Lille: Procès en correctionnelle de sept jeunes accusés de bizutage

JUSTICE Une étudiante en classe préparatoire au lycée Faidherbe de Lille avait été gravement brûlée au cours d'une soirée d'intégration...

Mikaël Libert
Le tribunal de grande instance de Lille.
Le tribunal de grande instance de Lille. — M.Libert / 20 Minutes

«A plus de quatre, on est une bande de cons», chantait Brassens. C’est un peu autour de ça que tournait, mercredi, le procès devant le tribunal correctionnel de Lille de sept jeunes gens accusés de bizutage. En octobre 2013, «l’entretien» d’intégration d’Eloïse, une jeune fille en première année de classe préparatoire au lycée Faidherbe de Lille, a «dérapé».
Pour devenir membre de l’association étudiante «KB», les postulants doivent subir un «entretien». Le rituel est bien rodé: yeux bandés, le candidat est amené dans un appartement où, à genoux face à une lampe, on le bombarde de questions souvent gênantes. «J'étais curieuse de découvrir cette association, lance Eloïse au président du tribunal. On m'avait dit que ce n'était pas bien méchant». Mais pour la jeune fille, les choses sont allées au-delà d'un simple interrogatoire: «J’ai reçu au moins dix gifles, on m’a insulté, j’ai été fouillée de manière obscène...», déclare-t-elle à la barre.
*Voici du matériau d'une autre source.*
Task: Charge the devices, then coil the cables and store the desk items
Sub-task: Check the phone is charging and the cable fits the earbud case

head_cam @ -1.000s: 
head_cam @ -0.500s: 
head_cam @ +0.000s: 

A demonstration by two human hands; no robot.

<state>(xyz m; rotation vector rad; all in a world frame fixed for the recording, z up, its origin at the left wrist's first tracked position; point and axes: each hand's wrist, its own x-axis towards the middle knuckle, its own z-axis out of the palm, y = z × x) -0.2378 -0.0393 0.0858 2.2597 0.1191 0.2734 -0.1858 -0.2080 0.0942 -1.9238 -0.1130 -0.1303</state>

« J’ai failli être amputée »

Dans la mise en scène du rituel, la lampe, posée trop près du genou droit d'Eloïse, lui a provoqué une grave brûlure nécessitant deux greffes de peau: «Huit jours après les faits, ma blessure s’était infectée. Le médecin a dit que j’aurais pu être amputée», glisse la plaignante.
Pierre était le «69», le chef de l’association «KB». Il est l’un des deux prévenus à comparaître pour des faits de violences. Le président du tribunal lui demande: «KB, ça veut bien dire Komité de Bienvenue? On en est loin». Pierre reconnaît l’intégralité des faits, même s’il minimise la violence des gifles. «Je me suis laissé emporter par un sentiment de puissance, explique-t-il, porté par l’effet de groupe». Alexis est, lui aussi, poursuivi pour avoir donné, selon ses termes, une «tarte» à Eloïse: «En groupe, on se sent plus fort, lâche-t-il, même si notre but n’était pas de lui faire de mal».

A l'issue de l'audience, le procureur a requis des condamnations à des travaux d’intérêt général (entre 140 et 210 heures) assorties de 1.000 euros d’amende pour chacun des sept prévenus. La décision a été mise en délibéré au 12 novembre.

Ce que dit la loi

Le bizutage est défini dans la loi du 17 juin 1998 comme le fait «d’amener une personne à subir ou à commettre des actes humiliants ou dégradants». C’est un délit passible de six mois de prison et 7.500€ d’amende.